## REQUIREMENT
Everything in the listing should be copied exactly, save for the pictures.
(Beginning of PROVIDED MATERIAL)
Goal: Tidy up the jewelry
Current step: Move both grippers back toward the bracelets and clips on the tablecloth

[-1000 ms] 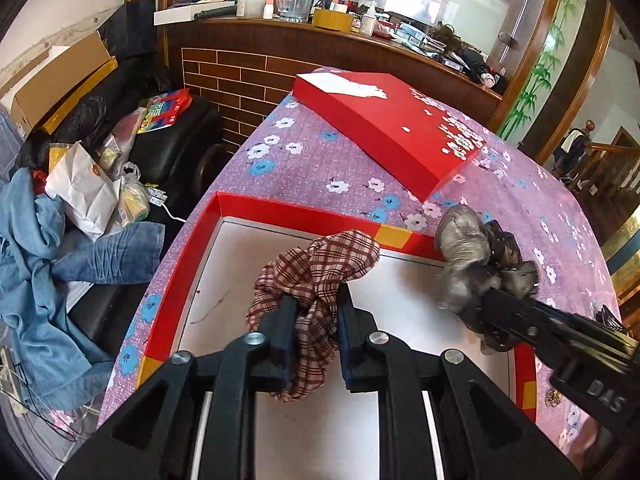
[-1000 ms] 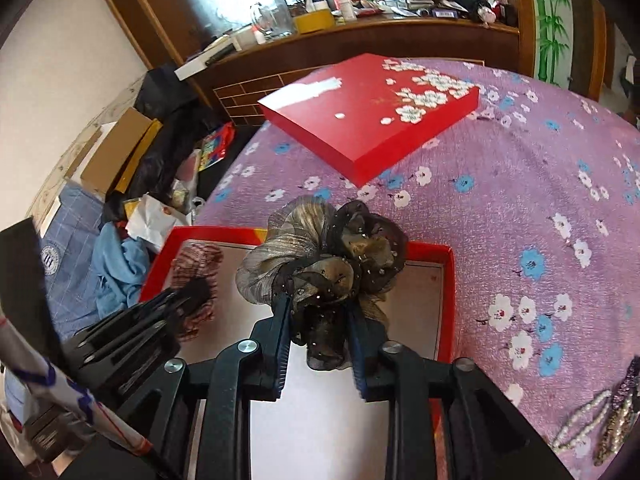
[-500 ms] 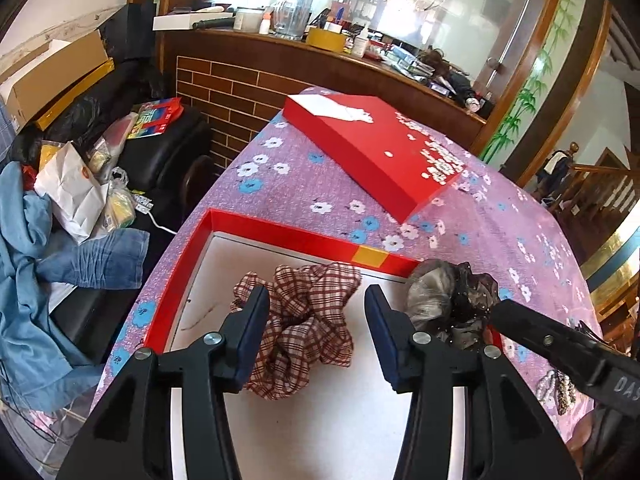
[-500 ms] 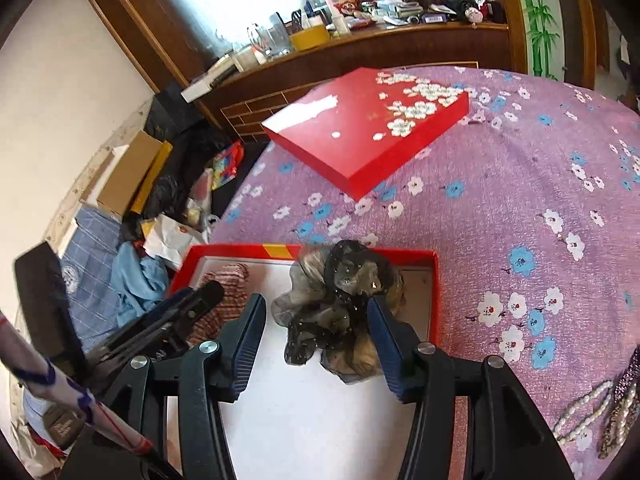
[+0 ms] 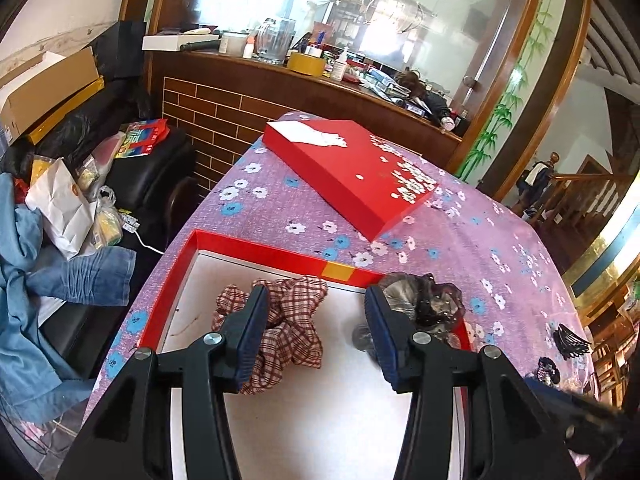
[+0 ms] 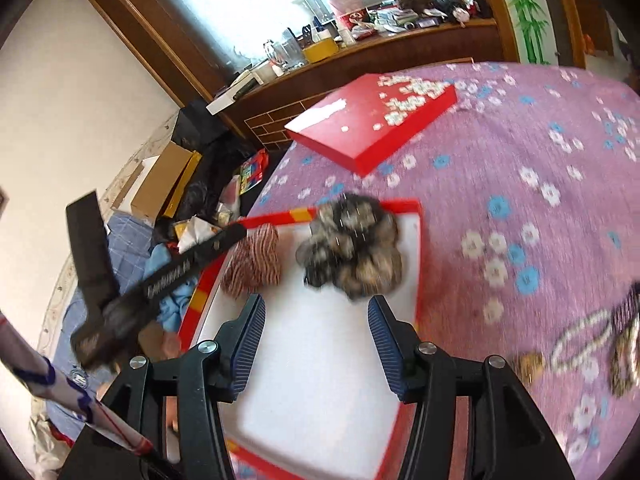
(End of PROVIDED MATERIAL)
## SOLUTION FOR THIS PROBLEM
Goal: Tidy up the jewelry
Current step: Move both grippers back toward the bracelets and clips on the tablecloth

[-1000 ms] 
[-1000 ms] 
[-500 ms] 
[-500 ms] 
[+0 ms] 
[+0 ms] 

The exercise requires nothing more.